Nuova rubrica in Apple Planet… ed il suo nome è: Faccia da Apple.
Perchè questa rubrica? Molto semplice: molti volti e nomi che ruotano attorno al mondo Apple sono molto famosi, altri lo sono stati (o lo sono) meno, ma comunque molto importanti. In questa rubrica vogliamo elencare i nomi, dando anche dei volti a questi nomi, che hanno fatto parte o che fanno ancora parte della storia di questa famosa azienda nata il 1º aprile del 1976.
Iniziamo con uno dei volti più noti della Apple dei primi anni: Steve Wozniak.

(Alcuni si staranno chiedendo: Wozniak? Perchè non iniziare con Jobs? R: Jobs è l’uomo Apple più famoso, una faccia che tutti conoscono e che tutti hanno visto almeno una volta nella vita, non ha senso partire con lui
)
Ecco il primo paragrafo tratto da Wikipedia su Steve Wozniak:
Stephen Wozniak, soprannominato (The) Woz o Wizard of Woz (Sunnyvale, 11 agosto 1950), è un informatico statunitense. È conosciuto come uno dei fautori della rivoluzione dei personal computer. Sebbene il suo contributo sia stato principalmente rivolto verso la realizzazione di tecnologie e la risoluzione di problemi tecnici, la sua dimestichezza con l’elettronica e la sua capacità quasi leggendaria di ridurre la complessità e quindi i costi delle componenti elettroniche lo hanno reso una delle figure più note nel mondo dell’informatica.
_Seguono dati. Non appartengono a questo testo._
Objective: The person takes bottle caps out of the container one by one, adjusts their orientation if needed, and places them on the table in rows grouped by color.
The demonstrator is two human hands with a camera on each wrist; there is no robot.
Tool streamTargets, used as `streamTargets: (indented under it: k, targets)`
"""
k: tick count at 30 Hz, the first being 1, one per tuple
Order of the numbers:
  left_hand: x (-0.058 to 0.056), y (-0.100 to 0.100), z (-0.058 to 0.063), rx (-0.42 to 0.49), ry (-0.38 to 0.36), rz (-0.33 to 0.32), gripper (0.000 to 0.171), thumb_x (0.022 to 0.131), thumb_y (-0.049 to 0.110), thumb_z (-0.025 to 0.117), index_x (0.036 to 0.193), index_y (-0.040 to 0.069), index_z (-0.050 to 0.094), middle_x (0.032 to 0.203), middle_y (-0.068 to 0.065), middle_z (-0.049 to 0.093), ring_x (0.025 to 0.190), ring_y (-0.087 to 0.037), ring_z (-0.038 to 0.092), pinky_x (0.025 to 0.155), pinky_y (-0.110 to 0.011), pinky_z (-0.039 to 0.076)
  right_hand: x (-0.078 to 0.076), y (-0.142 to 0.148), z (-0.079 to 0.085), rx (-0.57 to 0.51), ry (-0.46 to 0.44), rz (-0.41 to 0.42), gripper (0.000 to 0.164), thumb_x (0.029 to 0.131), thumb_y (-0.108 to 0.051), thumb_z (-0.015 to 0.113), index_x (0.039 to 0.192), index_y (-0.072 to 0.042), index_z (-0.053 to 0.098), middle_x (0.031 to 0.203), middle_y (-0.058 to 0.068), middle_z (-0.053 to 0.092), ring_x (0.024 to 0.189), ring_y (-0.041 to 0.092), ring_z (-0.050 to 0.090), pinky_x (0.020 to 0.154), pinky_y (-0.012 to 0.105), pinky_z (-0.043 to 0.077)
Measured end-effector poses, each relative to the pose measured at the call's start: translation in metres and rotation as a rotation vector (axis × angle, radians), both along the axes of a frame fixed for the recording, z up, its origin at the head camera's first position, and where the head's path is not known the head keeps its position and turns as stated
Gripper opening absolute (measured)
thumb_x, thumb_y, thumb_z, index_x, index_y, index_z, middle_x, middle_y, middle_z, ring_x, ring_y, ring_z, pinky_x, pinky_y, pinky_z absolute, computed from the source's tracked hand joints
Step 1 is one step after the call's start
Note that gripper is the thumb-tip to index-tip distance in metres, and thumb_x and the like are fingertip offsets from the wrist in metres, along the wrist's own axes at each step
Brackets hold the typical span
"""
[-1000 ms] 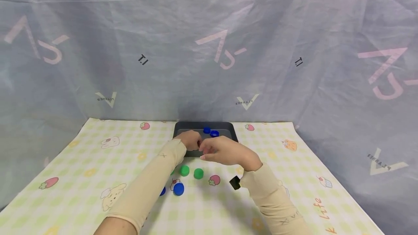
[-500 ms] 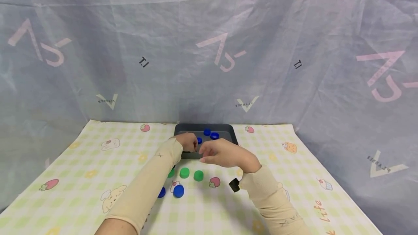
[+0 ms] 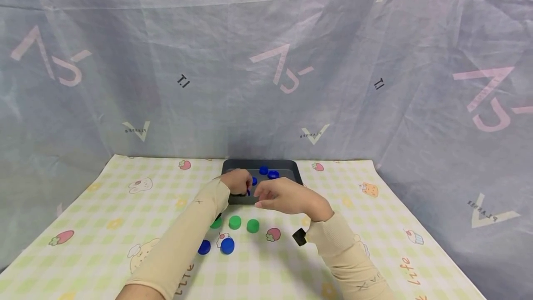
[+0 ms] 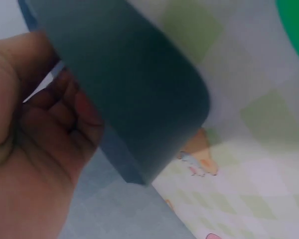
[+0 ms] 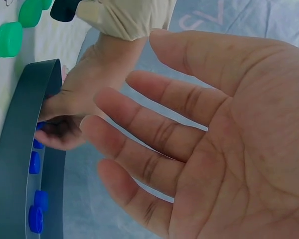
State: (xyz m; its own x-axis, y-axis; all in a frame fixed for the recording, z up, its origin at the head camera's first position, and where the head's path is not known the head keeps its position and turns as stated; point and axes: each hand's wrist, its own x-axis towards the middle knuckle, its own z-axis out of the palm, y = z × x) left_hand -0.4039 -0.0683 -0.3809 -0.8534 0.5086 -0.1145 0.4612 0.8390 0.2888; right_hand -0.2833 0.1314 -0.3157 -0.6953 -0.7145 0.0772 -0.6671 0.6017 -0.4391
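Observation:
My left hand (image 3: 237, 181) reaches over the left part of a dark grey tray (image 3: 298, 173), its fingers down inside the rim. A blue bottle cap (image 3: 248, 193) shows at its fingertips, pinched and partly hidden by them. Curled fingers of this hand appear behind the tray wall (image 4: 124, 74) in the left wrist view. Another blue cap (image 3: 254, 181) lies in the tray just beside the hand, with two more blue caps (image 3: 273, 174) farther back. My right hand (image 3: 287, 196) hovers by the tray's front right, palm facing left, fingers spread and loosely bent, holding nothing.
Green caps (image 3: 235, 222) stand in a row on the checked tablecloth (image 3: 341, 179) before the tray. Two blue caps (image 3: 227, 246) lie nearer, beside the left sleeve (image 3: 183, 240). A grey printed curtain (image 3: 266, 119) hangs directly behind the table.
My left hand has drawn back slightly to the left, uncovering a blue cap in the tray; the blue cap at its fingertips has come into view. The right hand stays nearly still.

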Motion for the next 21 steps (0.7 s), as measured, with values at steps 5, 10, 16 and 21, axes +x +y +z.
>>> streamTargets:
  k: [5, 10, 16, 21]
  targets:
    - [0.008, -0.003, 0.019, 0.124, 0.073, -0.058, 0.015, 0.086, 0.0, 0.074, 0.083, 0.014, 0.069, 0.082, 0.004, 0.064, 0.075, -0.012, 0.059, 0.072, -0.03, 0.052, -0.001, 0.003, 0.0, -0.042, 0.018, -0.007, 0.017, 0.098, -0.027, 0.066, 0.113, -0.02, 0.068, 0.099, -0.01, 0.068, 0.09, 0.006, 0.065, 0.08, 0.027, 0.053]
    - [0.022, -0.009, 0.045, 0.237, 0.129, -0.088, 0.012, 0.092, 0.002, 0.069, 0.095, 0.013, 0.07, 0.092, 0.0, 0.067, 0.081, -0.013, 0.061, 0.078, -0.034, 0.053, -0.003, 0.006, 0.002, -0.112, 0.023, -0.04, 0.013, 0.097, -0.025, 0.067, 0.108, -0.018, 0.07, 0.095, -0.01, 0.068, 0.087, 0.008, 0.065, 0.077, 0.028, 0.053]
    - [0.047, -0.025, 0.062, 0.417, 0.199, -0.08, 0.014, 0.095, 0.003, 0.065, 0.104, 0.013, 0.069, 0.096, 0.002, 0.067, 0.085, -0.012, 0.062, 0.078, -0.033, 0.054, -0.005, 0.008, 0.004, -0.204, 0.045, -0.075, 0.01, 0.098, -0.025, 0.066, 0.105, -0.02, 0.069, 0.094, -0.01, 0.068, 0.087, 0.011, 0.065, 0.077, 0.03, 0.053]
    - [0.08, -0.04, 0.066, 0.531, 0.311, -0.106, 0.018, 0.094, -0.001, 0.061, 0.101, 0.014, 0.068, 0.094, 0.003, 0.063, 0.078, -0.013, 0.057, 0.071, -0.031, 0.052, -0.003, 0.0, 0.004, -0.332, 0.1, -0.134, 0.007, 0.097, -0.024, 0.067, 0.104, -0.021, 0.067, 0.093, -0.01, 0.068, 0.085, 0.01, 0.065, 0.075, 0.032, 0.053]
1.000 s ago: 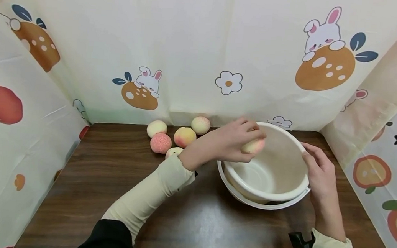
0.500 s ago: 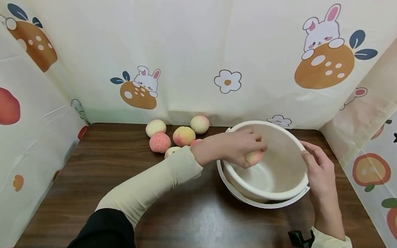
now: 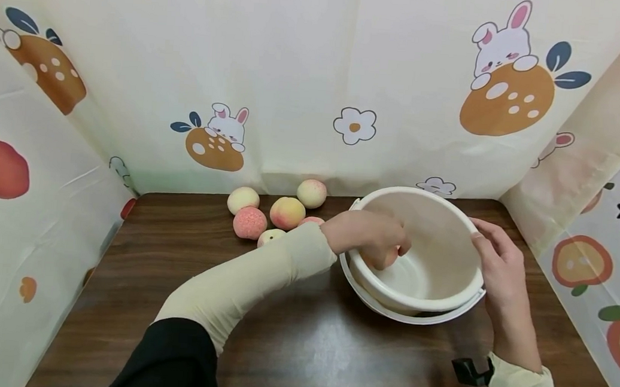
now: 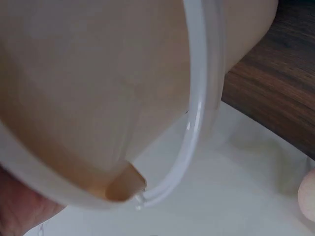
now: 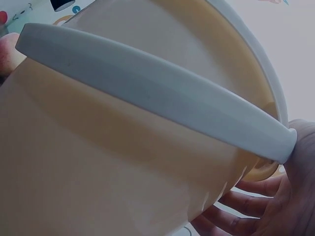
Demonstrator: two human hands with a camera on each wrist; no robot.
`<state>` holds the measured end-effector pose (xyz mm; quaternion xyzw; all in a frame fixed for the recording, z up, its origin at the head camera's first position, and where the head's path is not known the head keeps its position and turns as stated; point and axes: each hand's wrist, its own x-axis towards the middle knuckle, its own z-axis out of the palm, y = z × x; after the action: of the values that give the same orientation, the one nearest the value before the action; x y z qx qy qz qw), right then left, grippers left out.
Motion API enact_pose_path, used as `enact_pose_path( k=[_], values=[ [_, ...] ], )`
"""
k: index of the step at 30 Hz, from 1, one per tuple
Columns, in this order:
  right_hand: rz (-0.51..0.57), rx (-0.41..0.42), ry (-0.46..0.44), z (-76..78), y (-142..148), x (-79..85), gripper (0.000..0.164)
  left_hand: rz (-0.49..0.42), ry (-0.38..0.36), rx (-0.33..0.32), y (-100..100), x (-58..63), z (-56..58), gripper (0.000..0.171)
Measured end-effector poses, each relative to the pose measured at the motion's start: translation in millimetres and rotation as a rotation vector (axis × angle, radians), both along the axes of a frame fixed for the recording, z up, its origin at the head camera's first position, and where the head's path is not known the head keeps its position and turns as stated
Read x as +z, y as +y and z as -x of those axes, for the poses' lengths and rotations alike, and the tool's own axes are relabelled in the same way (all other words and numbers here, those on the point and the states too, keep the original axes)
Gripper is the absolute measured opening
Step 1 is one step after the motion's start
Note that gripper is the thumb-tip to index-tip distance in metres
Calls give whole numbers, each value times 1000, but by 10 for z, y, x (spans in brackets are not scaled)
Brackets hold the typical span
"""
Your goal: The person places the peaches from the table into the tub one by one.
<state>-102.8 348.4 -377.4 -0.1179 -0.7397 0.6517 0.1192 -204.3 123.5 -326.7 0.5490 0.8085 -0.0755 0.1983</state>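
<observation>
A white bucket (image 3: 447, 239) stands on the table, tilted with its mouth toward me. Its white handle (image 3: 414, 322) hangs down around the front. My left hand (image 3: 369, 233) reaches over the left rim into the bucket, fingers curled around a pinkish peach (image 3: 390, 258) that they mostly cover. My right hand (image 3: 499, 264) grips the bucket's right rim, thumb over the edge. In the right wrist view its fingers (image 5: 236, 221) spread along the outer wall. The left wrist view is filled by the bucket's side and handle (image 4: 194, 113).
Left of the bucket several peaches lie grouped at the table's back edge, among them a pink peach (image 3: 250, 223), a yellow-red peach (image 3: 287, 213) and a cream peach (image 3: 243, 201). A printed cloth (image 3: 296, 84) rises behind the dark wooden table (image 3: 299, 348).
My left hand has lowered with the peach, deeper inside the bucket, and its wrist has come over the rim. The right hand keeps its hold on the rim.
</observation>
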Motion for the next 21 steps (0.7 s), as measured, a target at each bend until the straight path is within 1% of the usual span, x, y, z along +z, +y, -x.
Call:
enact_pose_path(
  k=[2, 4, 7, 10, 13, 17, 21],
  values=[
    [0, 1, 2, 0, -1, 2, 24, 60, -22, 11, 39, -4, 10, 40],
    [10, 2, 4, -1, -3, 2, 23, 101, -39, 21, 68, -9, 20, 41],
    [24, 3, 5, -1, -1, 2, 22, 138, -74, 40, 111, -13, 30, 37],
    [23, 4, 0, -3, 10, 4, 22, 169, -91, 51, 160, -32, 34, 31],
    [-6, 6, -12, -3, 18, 3, 23, 206, -97, 71, 192, -70, 36, 28],
    [-45, 0, -21, -3, 15, 3, 24, 230, -92, 97, 200, -114, 30, 25],
    [-40, -3, -18, 0, 4, 3, 24, 243, -80, 101, 196, -127, 14, 26]
  ],
)
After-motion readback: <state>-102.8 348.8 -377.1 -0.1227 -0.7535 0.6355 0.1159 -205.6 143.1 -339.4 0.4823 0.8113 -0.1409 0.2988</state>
Infatti è stato lui a progettare l’Apple I, il primo personal computer pronto all’uso.
Woz è stato uno dei personaggi più importanti della Apple, se non il personaggio più importante dell’informatica moderna, una sorta di padre del Personal Computer.
Uomo dall’intelligenza cristallina, capace di ridurre i problemi più complessi in problemi più semplici, imparò le leggi dell’elettricità e le basi dell’elettronica con il padre Jerry (dipendente della Lockheed Corporation) già da molto giovane: a soli 8 anni conosceva il funzionamento della quasi totalità dei componenti elettronici: transistor, resistenze, condensatori, ecc… A soli 11 anni divenne il radio amatore con licenza più giovane dello stato, dopo aver costruito la propria radio da solo.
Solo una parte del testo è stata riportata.